→ Exercise aim
The complete listing should be restated exactly.

→ Input data
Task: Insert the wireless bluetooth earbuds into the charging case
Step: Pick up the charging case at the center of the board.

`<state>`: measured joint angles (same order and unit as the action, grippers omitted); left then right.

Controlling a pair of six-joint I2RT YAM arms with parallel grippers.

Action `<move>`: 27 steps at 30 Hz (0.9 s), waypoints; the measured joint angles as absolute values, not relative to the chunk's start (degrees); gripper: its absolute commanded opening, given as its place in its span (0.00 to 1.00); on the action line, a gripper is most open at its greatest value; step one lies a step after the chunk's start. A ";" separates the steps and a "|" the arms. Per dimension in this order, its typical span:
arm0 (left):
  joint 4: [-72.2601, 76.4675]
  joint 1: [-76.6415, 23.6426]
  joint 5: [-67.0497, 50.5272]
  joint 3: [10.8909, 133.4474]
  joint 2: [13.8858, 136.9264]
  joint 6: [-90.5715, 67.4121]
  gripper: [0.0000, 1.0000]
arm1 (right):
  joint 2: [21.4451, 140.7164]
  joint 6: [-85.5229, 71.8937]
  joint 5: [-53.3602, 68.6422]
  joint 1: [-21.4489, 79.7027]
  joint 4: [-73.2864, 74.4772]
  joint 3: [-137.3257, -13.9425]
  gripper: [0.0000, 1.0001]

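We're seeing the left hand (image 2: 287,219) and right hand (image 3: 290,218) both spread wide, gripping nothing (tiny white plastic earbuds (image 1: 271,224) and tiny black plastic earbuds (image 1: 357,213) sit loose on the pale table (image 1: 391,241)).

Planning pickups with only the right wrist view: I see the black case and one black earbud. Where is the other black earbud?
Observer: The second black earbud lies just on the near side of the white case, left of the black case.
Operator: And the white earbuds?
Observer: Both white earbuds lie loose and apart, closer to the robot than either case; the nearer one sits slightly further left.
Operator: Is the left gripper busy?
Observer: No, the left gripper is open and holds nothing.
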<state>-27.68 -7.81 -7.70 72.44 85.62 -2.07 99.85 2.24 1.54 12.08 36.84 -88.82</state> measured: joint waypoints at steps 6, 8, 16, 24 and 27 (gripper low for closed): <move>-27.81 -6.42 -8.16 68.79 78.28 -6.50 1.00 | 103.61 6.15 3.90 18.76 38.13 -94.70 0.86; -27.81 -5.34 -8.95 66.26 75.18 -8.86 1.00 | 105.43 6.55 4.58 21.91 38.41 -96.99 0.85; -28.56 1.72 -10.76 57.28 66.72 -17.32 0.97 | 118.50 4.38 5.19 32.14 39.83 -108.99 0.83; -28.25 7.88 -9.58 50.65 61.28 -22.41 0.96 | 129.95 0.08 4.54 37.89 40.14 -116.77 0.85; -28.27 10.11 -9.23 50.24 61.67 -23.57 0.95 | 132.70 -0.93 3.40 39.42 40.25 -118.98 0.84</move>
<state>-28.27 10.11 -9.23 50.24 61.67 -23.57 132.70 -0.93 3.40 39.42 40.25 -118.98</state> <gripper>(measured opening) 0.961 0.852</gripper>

→ Answer to the problem
Task: Insert the wireless bluetooth earbuds into the charging case
Step: Pick up the charging case at the center of the board.

`<state>`: measured joint angles (same order and unit as the action, grippers omitted); left then right.

Controlling a pair of six-joint I2RT YAM arms with parallel grippers.

Action `<move>`: 27 steps at 30 Hz (0.9 s), waypoints; the measured joint angles as absolute values, not relative to the chunk's start (degrees); gripper: its absolute commanded opening, given as its place in its span (0.00 to 1.00); on the action line, a gripper is most open at its greatest value; step one lies a step after the chunk's start. A ";" separates the steps and a "|" the arms. Per dimension in this order, its typical span:
arm0 (left):
  joint 4: [-72.2601, 76.4675]
  joint 1: [-76.6415, 23.6426]
  joint 5: [-67.0497, 50.5272]
  joint 3: [10.8909, 133.4474]
  joint 2: [13.8858, 136.9264]
  joint 6: [-90.5715, 67.4121]
  gripper: [0.0000, 1.0000]
arm1 (right):
  joint 2: [21.4451, 140.7164]
  joint 6: [-85.5229, 71.8937]
  joint 5: [-53.3602, 68.6422]
  joint 1: [-21.4489, 79.7027]
  joint 4: [-73.2864, 74.4772]
  joint 3: [-137.3257, -13.9425]
  gripper: [0.0000, 1.0001]

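We're seeing the left hand (image 2: 287,219) and right hand (image 3: 290,218) both spread wide, gripping nothing (tiny white plastic earbuds (image 1: 271,224) and tiny black plastic earbuds (image 1: 357,213) sit loose on the pale table (image 1: 391,241)).

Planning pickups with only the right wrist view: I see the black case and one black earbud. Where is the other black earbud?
Observer: The second black earbud lies just on the near side of the white case, left of the black case.
Operator: And the white earbuds?
Observer: Both white earbuds lie loose and apart, closer to the robot than either case; the nearer one sits slightly further left.
Operator: Is the left gripper busy?
Observer: No, the left gripper is open and holds nothing.
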<state>-27.68 -7.81 -7.70 72.44 85.62 -2.07 99.85 2.24 1.54 12.08 36.84 -88.82</state> measured: joint waypoints at steps 6, 8, 16, 24 and 27 (gripper low for closed): <move>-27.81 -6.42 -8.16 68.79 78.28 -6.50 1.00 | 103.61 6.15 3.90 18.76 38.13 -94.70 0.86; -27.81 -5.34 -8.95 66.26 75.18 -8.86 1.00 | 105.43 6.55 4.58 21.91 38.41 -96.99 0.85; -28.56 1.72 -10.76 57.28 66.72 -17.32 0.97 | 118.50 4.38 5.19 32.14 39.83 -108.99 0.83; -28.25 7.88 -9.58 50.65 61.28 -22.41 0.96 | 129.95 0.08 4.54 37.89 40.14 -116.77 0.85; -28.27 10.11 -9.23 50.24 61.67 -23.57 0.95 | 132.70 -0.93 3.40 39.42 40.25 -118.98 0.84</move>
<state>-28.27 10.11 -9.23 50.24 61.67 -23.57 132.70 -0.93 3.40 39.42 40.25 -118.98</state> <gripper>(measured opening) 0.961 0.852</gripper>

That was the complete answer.